One of the most dramatically altered areas of family law in Florida in the last few years is the area related to same-sex committed relationships. Of course, same-sex couples only obtained the right to marry in Florida with the U.S. Supreme Court’s 2015 ruling striking down same-sex marriage bans as unconstitutional. Before that time, these couples’ relationships had no recognition in Florida. Since that time, same-sex couples have been able both to marry and divorce in the Sunshine State. One thing that is true, whether you’re in an opposite- or same-sex relationship, is that if your non-spouse partner makes a promise to support you it helps to get it in writing. A knowledgeable Miami divorce attorney can help you as you address these and other family law issues.
The divorce of L.M. and P.C. was an example of a dispute over an alleged oral contract. The women lived together for a period of years before they married. Over the course of the relationship, each of the women executed estate planning documents that named the other as the beneficiary of her assets.

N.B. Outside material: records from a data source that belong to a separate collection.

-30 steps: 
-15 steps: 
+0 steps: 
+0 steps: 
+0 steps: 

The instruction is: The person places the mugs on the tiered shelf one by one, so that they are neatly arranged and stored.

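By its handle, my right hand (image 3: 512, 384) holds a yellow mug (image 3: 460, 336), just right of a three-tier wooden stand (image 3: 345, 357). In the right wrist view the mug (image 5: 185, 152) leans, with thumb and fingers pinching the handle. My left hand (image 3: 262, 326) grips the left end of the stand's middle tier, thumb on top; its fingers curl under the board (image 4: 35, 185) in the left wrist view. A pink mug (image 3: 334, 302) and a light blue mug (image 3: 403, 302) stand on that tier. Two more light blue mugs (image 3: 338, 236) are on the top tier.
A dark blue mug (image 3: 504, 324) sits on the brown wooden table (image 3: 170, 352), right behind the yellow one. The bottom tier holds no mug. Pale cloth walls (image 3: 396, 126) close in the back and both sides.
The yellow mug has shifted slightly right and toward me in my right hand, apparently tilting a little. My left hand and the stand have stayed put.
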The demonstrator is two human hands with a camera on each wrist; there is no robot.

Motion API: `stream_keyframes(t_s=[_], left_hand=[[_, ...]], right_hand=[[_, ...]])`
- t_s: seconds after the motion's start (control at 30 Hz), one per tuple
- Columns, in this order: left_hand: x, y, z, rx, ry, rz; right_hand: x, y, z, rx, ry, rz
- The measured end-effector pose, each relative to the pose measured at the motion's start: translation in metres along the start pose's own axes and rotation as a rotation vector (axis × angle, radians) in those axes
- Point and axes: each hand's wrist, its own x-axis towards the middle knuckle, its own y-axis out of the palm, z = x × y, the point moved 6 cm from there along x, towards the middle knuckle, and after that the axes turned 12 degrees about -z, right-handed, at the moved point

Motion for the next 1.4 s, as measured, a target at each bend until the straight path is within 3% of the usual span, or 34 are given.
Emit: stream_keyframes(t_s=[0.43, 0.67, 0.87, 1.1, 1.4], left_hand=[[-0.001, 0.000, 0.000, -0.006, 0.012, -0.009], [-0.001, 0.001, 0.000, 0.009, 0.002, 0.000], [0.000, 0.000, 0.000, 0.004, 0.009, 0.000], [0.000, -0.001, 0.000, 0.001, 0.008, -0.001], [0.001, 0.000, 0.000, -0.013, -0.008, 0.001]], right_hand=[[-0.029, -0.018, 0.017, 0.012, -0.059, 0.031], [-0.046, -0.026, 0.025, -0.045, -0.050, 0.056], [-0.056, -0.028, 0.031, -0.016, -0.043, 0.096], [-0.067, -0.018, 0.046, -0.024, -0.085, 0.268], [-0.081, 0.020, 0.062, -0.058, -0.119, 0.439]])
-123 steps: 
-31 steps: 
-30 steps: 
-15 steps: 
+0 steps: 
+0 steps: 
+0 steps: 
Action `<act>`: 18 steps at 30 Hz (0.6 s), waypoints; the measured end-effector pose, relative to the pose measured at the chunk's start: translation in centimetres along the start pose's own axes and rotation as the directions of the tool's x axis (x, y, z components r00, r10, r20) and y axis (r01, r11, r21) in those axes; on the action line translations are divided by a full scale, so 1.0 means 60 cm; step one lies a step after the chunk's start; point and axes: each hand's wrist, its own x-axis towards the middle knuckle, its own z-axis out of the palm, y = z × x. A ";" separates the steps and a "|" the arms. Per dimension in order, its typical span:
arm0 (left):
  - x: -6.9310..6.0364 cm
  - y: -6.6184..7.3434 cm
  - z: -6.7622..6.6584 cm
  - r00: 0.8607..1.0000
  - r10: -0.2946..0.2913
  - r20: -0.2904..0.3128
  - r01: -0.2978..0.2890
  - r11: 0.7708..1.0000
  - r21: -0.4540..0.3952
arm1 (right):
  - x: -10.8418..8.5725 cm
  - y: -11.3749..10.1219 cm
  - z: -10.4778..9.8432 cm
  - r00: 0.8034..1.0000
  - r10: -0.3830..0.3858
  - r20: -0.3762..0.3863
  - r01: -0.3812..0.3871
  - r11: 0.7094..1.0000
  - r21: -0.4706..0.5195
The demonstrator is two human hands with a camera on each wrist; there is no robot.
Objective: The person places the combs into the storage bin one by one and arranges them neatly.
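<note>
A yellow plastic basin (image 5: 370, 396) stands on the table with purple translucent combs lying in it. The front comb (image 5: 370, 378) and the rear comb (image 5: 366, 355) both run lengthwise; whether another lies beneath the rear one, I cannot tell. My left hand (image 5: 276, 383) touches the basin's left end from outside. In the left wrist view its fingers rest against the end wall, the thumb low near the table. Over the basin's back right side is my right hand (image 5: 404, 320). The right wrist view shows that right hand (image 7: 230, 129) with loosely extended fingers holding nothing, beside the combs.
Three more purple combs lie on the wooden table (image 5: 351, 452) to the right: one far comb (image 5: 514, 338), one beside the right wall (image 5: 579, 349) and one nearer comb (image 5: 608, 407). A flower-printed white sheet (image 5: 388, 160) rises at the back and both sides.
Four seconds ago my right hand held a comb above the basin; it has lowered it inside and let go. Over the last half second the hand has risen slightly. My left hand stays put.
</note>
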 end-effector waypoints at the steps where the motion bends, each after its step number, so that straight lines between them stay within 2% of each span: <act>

According to P.C., though, the two partners generally kept their assets separate. While L.M. allegedly opened joint accounts, P.C. asserted that she was unaware of these accounts prior to the divorce. P.C.’s name was added to the deed and the mortgage on L.M.’s home, but that was done because the couple needed P.C.’s high credit score to get a better rate in refinancing the mortgage on that home.
The main point of contention in the women’s divorce was P.C.’s retirement. In the litigation, L.M. asked for one-half of P.C.’s pre-marital retirement earnings. L.M.’s arguments were that (contrary to P.C.’s assertion) they did pool their assets and that P.C. had promised that the couple would use her retirement “to fund their golden years.”